Those are great numbers. Even though they don't have great CRI, might have to try them on my paludarium and get rid of my old bxra LEDs. How hot do they or the heatsink get when you have them at their highest?


----------



## Fissure

At 100% the heatsink was hot but no problem to hold your hand on it and keep it there. I would guess around 40 degrees perhaps. Not sure how hot the leds get but I am gonna follow the warnings from bridgelux and not try it out


----------



## Kampo

wow this looks awesome. how would you compare the color rendering of this setup compared to your veros?


----------



## Fissure

If compared only to the veros I would say I can see no difference one way or another. When taking in colored leds into the mix I do prefer this over the old setup. I see no further use for colored LEDs personally. If one wan't to try "maxing" the spectrum for plants then you would need to add in colored leds as well. 
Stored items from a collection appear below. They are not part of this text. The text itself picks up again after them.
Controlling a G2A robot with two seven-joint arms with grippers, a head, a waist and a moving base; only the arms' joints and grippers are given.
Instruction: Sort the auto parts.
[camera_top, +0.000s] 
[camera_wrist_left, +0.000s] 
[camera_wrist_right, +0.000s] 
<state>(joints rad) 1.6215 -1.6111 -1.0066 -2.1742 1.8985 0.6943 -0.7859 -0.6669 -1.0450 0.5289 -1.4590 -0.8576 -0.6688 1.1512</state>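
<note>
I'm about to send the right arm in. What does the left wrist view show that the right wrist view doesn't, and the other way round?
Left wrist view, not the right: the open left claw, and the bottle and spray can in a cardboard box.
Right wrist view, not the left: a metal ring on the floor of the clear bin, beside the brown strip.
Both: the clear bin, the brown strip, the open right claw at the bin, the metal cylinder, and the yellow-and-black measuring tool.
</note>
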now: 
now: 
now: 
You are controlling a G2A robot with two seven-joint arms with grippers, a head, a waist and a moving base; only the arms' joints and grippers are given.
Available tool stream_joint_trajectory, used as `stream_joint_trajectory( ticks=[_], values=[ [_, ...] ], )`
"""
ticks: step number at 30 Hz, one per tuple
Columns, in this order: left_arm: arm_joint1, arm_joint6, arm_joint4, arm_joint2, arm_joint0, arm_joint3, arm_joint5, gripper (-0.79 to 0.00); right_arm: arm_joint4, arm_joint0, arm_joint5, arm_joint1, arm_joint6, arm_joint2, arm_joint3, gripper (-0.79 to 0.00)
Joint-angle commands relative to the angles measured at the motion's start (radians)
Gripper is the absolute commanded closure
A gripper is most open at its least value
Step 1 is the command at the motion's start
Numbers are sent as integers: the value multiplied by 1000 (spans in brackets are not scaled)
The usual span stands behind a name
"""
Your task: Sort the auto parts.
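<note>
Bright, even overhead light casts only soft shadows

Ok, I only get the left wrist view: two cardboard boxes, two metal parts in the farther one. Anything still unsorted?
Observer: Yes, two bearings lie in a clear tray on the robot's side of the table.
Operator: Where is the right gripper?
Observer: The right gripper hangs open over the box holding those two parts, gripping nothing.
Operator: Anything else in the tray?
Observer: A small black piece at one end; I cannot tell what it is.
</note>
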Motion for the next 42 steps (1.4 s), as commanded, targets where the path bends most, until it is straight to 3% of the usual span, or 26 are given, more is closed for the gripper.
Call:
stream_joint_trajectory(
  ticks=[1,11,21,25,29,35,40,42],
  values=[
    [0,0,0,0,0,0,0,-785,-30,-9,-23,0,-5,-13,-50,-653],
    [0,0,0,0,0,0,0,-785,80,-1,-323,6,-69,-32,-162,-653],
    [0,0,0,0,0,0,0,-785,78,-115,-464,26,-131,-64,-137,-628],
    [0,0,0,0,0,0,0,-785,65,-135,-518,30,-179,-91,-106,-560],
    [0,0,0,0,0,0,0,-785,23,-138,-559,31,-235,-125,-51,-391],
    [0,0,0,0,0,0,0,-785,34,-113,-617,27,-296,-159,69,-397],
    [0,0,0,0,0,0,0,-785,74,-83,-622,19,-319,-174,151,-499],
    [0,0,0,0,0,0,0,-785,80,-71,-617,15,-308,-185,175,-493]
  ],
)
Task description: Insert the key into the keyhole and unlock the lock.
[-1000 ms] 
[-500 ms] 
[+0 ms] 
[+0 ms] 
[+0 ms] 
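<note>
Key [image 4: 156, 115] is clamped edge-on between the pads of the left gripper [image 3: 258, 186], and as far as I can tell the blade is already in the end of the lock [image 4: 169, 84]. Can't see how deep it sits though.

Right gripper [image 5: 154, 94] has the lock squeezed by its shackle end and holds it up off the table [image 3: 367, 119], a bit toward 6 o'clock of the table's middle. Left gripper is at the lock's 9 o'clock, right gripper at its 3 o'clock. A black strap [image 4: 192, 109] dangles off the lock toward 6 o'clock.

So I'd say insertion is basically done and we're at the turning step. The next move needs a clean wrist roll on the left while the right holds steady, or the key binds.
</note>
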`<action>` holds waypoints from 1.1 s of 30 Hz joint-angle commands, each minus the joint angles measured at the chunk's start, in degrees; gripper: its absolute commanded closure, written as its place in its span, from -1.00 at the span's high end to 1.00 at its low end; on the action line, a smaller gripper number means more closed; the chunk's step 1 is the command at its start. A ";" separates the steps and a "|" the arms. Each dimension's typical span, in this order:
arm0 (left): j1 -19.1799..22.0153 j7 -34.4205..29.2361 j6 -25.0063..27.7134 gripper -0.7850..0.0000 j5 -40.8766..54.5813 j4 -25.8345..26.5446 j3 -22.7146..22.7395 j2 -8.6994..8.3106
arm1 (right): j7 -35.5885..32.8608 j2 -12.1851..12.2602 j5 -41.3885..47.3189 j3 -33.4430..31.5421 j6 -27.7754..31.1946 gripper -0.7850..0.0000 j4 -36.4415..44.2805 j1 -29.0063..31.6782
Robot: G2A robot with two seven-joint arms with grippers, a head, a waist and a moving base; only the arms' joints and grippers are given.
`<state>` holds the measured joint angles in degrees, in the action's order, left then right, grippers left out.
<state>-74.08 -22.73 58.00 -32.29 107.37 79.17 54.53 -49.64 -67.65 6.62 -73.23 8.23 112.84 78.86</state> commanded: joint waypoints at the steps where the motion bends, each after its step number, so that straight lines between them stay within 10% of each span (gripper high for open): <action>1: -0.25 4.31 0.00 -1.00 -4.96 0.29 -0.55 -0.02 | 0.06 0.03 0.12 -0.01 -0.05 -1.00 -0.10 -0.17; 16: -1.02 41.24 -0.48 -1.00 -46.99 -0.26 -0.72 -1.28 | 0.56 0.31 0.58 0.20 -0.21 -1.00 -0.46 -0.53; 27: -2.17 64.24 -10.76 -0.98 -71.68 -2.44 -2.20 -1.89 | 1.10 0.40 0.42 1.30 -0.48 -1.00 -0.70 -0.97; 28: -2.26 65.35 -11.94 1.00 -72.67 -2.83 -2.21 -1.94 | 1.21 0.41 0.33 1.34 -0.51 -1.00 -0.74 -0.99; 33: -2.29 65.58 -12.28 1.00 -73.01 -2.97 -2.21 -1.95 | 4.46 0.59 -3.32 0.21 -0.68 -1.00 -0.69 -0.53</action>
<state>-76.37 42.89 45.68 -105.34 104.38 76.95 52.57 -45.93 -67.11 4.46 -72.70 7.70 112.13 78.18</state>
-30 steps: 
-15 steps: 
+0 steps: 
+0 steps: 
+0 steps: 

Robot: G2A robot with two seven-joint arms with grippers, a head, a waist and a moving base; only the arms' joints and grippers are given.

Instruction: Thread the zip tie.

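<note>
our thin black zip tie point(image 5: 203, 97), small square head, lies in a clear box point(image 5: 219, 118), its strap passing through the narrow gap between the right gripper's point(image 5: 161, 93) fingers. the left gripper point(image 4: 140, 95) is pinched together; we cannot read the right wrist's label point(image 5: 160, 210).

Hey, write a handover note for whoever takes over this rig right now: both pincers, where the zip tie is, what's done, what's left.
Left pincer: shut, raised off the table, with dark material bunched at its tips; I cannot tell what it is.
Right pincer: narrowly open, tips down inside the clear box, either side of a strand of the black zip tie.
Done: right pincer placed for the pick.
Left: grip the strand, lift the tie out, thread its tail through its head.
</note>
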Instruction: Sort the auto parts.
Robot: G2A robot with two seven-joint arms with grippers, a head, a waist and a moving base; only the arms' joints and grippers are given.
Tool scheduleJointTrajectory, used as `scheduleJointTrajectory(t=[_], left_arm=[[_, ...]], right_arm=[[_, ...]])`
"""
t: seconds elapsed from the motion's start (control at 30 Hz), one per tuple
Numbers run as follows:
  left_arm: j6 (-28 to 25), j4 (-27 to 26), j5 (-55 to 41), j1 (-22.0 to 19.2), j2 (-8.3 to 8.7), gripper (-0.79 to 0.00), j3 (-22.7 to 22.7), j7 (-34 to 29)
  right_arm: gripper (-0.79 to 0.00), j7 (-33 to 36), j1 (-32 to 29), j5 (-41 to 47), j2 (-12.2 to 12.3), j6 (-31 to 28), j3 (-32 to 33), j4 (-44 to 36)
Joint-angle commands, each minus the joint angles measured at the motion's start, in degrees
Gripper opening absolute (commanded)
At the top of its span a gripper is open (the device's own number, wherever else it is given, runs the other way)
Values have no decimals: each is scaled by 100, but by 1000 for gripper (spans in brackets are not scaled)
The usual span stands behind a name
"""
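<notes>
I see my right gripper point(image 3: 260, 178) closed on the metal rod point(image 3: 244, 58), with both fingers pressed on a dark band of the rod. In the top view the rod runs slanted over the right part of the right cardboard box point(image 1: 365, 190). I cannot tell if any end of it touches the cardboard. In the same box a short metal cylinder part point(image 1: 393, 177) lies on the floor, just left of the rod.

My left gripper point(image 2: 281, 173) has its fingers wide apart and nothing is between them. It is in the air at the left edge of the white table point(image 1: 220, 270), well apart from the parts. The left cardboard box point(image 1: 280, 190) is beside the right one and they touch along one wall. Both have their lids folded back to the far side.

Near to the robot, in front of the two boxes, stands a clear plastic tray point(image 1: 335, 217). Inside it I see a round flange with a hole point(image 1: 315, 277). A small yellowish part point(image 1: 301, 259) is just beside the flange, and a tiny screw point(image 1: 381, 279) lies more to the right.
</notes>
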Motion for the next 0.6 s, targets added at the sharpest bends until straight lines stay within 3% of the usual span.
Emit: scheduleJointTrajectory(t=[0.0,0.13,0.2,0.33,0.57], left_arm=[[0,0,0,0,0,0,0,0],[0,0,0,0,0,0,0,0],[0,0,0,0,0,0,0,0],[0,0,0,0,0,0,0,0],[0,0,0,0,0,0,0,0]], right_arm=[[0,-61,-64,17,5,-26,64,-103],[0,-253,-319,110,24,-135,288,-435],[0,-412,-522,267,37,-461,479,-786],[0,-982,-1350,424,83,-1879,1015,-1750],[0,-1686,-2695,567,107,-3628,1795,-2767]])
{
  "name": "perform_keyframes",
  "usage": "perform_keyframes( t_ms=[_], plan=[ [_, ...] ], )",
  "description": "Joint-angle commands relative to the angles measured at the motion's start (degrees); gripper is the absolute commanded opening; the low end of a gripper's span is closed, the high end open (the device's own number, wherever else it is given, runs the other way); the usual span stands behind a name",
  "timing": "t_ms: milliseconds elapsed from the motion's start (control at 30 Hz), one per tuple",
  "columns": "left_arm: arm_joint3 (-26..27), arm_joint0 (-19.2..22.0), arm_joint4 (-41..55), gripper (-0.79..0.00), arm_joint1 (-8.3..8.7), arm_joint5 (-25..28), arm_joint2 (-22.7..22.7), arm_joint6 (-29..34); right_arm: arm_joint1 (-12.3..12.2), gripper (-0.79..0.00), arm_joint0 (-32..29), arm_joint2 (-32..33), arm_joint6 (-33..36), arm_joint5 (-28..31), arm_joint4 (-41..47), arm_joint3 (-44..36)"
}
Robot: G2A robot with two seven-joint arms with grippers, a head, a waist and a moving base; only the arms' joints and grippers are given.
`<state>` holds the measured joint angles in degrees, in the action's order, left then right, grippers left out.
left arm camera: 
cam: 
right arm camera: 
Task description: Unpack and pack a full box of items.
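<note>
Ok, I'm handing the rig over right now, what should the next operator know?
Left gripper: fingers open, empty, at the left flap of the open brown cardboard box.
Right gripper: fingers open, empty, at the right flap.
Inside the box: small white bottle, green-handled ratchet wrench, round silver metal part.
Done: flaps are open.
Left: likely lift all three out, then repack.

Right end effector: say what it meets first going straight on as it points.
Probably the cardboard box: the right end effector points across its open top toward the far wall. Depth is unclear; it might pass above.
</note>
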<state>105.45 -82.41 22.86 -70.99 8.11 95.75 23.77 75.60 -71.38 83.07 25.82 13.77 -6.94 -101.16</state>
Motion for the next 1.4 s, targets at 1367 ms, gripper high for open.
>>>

Have been hawking the tank today and at 50% strenght the pearling is crazy so I am convinced these are good leds. Ofc got crazy pearling with the veros as well but had to drive them a bit harder.
Think I will have to dial back the leds further since it is actually quite distracting and seems to make life hard for all the shrimp.

As a side note with these lights I now have a better light on the moss wall and noticed that the 10 green jade shrimp I threw in for "fun" have multiplied and seeing mini shrimp everywhere. The larger ones also has turned to a really cool dark green. Thought they were all dead


----------



## flyfshrmn98

I'm excited to play with these. I've got the 5700 and 3000k coming to use with my paludarium with bluefish controller


----------



## Kampo

how did you wire up each channel driver wise? did you put them in series/parallel i'm assuming if I remember right the short ones were 22V and 300ma rated?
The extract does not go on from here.